SHANGHAI/HONG KONG (Reuters) - Citigroup Inc (C.N) will close its private banking unit in China, which targeted the country’s growing ranks of millionaires, and fold the operations into its consumer banking arm as it streamlines its businesses, sources familiar with the situation said on Tuesday.
Citigroup declined to comment on the restructuring plan but said it would continue to offer private banking services. “Citi remains entirely committed to the private banking space in China, and we will continue to invest in it,” it said in a statement.
Several dozen employees at the three-year-old private banking unit will be transferred to other positions inside the bank, including the consumer banking business, said the sources, who declined to be identified as they were not authorized to speak to the media.
The unit’s closure comes as the New York-based lender, the third-largest U.S. bank by assets, is close to selling a stake in its Smith Barney retail brokerage business to Morgan Stanley (MS.N), aiming to shore up its balance sheet.
Both its private bank and Smith Barney are under Citigroup’s wealth management group.

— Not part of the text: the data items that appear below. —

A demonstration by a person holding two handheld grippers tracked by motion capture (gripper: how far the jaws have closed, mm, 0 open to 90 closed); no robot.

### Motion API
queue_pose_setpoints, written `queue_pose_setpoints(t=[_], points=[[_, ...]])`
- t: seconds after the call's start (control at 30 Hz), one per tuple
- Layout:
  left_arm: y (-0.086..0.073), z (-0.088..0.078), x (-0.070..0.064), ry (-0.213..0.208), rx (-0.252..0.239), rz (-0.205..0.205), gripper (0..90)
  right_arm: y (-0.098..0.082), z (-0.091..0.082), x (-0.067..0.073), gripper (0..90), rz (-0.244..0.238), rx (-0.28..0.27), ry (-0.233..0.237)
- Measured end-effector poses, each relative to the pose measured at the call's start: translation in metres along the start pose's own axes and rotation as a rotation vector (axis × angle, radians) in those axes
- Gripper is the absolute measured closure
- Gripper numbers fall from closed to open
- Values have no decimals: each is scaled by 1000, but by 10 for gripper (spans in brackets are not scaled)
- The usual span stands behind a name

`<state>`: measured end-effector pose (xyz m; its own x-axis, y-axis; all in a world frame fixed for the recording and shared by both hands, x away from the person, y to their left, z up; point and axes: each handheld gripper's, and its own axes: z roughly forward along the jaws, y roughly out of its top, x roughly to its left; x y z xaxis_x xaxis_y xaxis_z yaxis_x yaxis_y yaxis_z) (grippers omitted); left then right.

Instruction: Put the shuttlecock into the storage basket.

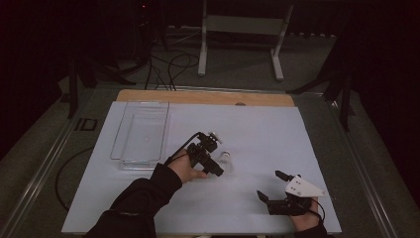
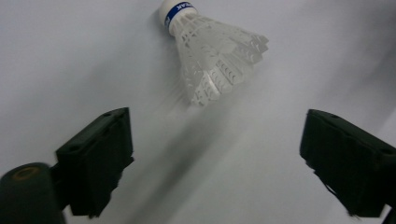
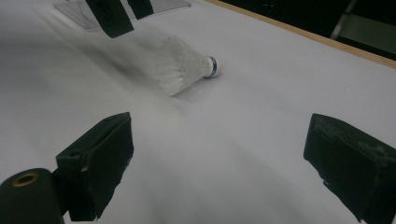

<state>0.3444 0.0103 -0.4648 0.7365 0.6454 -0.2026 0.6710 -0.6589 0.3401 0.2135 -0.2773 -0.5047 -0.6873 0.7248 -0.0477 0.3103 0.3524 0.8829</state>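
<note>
A white shuttlecock (image 1: pixel 226 159) with a blue band round its cork lies on its side on the white sheet (image 1: pixel 257 129), near the middle. My left gripper (image 1: pixel 219 168) hovers just left of it, open. In the left gripper view the shuttlecock (image 2: pixel 212 51) lies ahead of the wide-apart jaws of the left gripper (image 2: pixel 217 128), cork pointing away, nothing between them. My right gripper (image 1: pixel 273 185) is open at the front right, well apart from the shuttlecock. In the right gripper view the shuttlecock (image 3: pixel 184 65) lies farther off beyond the right gripper (image 3: pixel 219 128), with the left gripper's fingers (image 3: pixel 112 16) over it.
A clear plastic tray (image 1: pixel 141 134) stands on the sheet at the back left, also seen as the tray (image 3: pixel 74 9) from the right gripper. The wooden table edge (image 1: pixel 205 96) runs along the back. Cables (image 1: pixel 171 67) and a white stand (image 1: pixel 242 29) are on the floor beyond.
</note>
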Motion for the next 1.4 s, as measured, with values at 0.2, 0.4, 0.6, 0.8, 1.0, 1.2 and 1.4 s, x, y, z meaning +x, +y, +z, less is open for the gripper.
queue_pose_setpoints(t=[0.2, 0.4, 0.6, 0.8, 1.0, 1.2, 1.4], points=[[4, 6, 0, 9, 20, 5, 201, 0, 0, 0, 83, 2, 0, 2], [8, 17, 5, 0, 50, -6, 276, 0, 1, 0, 83, 3, 3, 6], [12, 25, 8, -14, 65, -22, 366, 0, 0, 0, 83, 3, 3, 5], [15, 34, 14, -16, 89, -27, 440, 0, 0, -1, 83, 2, 4, 5], [18, 43, 15, -26, 104, -47, 572, 0, 0, -1, 83, -4, 5, -2], [20, 50, 13, -32, 112, -51, 646, 0, -1, -1, 83, -4, 3, -2], [22, 55, 10, -29, 123, -51, 716, 0, -1, -1, 83, -4, 5, -1]])
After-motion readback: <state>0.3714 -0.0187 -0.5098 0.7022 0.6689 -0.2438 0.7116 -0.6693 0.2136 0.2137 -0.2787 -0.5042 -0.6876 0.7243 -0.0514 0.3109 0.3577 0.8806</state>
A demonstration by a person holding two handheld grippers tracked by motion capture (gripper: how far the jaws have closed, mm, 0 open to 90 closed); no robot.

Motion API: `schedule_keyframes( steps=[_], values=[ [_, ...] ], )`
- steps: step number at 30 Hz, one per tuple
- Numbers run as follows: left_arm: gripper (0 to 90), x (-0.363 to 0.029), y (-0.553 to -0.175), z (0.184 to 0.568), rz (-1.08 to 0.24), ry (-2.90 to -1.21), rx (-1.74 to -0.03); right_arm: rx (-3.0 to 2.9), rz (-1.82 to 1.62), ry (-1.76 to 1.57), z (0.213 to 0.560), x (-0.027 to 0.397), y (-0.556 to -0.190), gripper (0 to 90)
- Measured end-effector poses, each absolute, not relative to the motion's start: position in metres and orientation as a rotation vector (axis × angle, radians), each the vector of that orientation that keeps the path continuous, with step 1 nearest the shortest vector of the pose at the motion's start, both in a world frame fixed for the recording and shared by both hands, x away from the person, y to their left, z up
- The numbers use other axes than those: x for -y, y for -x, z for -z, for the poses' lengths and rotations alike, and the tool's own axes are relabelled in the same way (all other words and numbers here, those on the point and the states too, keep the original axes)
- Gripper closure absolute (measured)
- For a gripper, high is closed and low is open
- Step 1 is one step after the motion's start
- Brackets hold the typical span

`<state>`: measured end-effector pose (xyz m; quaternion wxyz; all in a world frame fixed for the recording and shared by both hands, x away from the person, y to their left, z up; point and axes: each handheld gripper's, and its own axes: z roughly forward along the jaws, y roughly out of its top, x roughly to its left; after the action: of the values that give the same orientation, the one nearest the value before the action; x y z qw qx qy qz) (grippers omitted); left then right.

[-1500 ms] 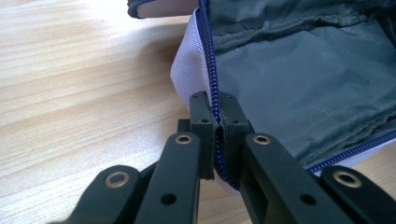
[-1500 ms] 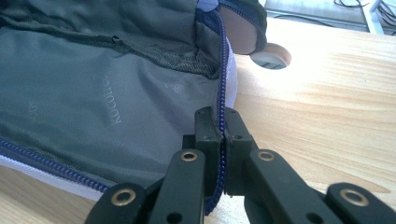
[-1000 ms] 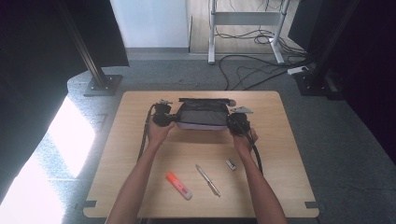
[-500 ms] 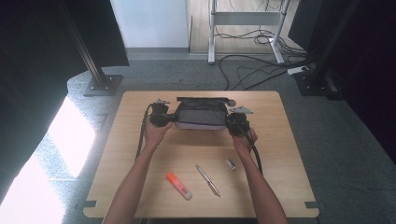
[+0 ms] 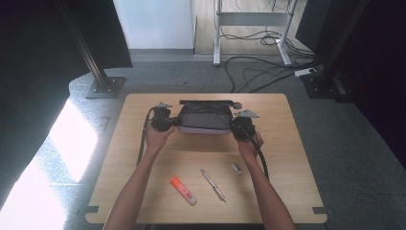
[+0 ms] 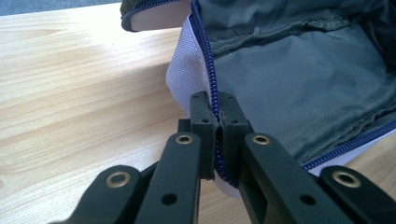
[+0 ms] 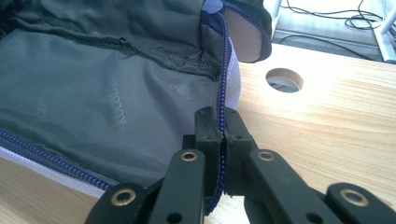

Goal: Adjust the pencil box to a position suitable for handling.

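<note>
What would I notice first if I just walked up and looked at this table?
The open grey pouch at the table's far middle, with a black claw pinching its blue zipper edge on each side: left claw, right claw. Nearer the person lie an orange marker and a pen.

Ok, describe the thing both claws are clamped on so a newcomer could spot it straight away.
On the wooden table, look at the far middle, between the person's two hands. There sits an unzipped pouch, grey inside with a pale lilac shell and a dark blue zipper, held at its side edges by the left claw and right claw. It is soft fabric and far larger than the orange highlighter, pen and small clip lying nearer the person.
</note>
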<state>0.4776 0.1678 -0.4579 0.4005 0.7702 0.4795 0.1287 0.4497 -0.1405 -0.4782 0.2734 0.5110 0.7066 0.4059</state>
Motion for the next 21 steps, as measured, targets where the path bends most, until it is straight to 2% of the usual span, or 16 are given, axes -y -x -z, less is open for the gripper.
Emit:
schedule_keyframes(
  steps=[21],
  values=[
    [87.7,-0.181,-0.457,0.456,-0.332,-1.934,-1.195,-1.918,-1.123,-1.342,0.469,0.131,-0.435,86.4]
  ],
)
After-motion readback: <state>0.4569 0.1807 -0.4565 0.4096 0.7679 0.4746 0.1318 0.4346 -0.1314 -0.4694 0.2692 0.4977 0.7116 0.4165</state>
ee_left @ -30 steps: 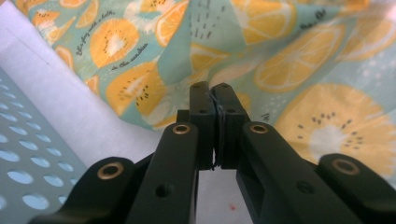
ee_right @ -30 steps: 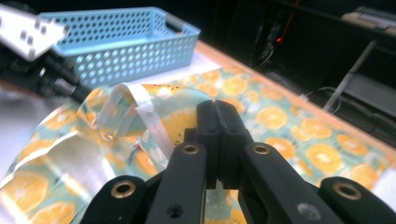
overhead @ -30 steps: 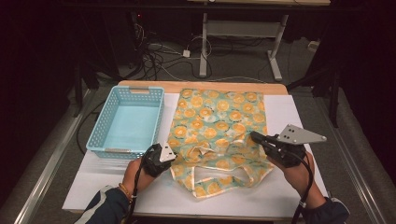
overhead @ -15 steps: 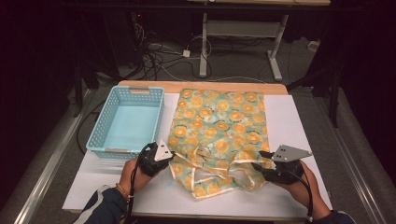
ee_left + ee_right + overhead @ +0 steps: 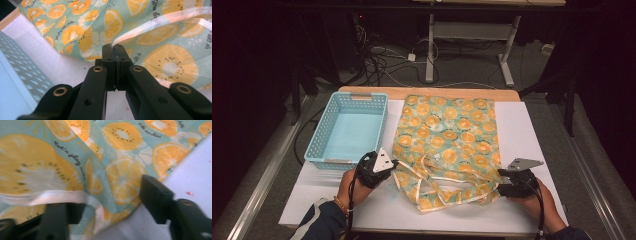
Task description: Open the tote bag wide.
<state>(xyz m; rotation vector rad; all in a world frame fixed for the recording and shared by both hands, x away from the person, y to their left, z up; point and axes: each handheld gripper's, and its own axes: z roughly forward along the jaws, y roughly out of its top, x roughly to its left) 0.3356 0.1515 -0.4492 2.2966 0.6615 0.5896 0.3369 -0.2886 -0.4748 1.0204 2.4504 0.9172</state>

Citigroup’s private banking businesses elsewhere in Asia, including Hong Kong and Singapore, are operating normally and it is unclear whether the decision to close the China operation would herald similar restructuring elsewhere, said the sources.
Lenders including HSBC Holdings Plc (HSBA.L), Standard Chartered Plc (STAN.L), Bank of China (3988.HK) and Bank of Communications (3328.HK), rushed to launch private banking services in China in recent years, jostling for business from a growing wealthy class created by the once-booming economy.
Operations faced an acute shortage of experienced private bankers, in a country where such services were almost unheard of three years ago, and struggled with high rates of staff turnover.
Client managers-turned-private bankers found the business required more than just playing golf with wealthy clients, while overseas-trained private bankers faced challenges including stringent capital controls, a limited range of products and the lack of a mature set of rules governing the industry.
Citigroup started private banking in China in 2006, targeting wealthy Chinese with net worth of at least $10 million, a typical threshold for such services globally.
Although private banking’s prospects remain bright in China, with HSBC forecasting a population of 16 million high net-worth individuals in China by 2011 with $6.2 trillion in total assets, foreign banks face tough hurdles.
“Private banking services are constrained by a scarcity of outlets and a limited number of financial tools,” said Wang Jing, head of private banking at China Merchants Bank (600036.SS).
“Business models transplanted from overseas may not work in China.”
Citigroup’s global private banking clients have access to a wide range of risk management and hedging instruments, including interest-rate swaps, options, structured notes and warrants, according to the company’s website.
But many such derivatives are not available in China’s underdeveloped financial markets, spurring many mainland Chinese to go to Hong Kong for private banking services.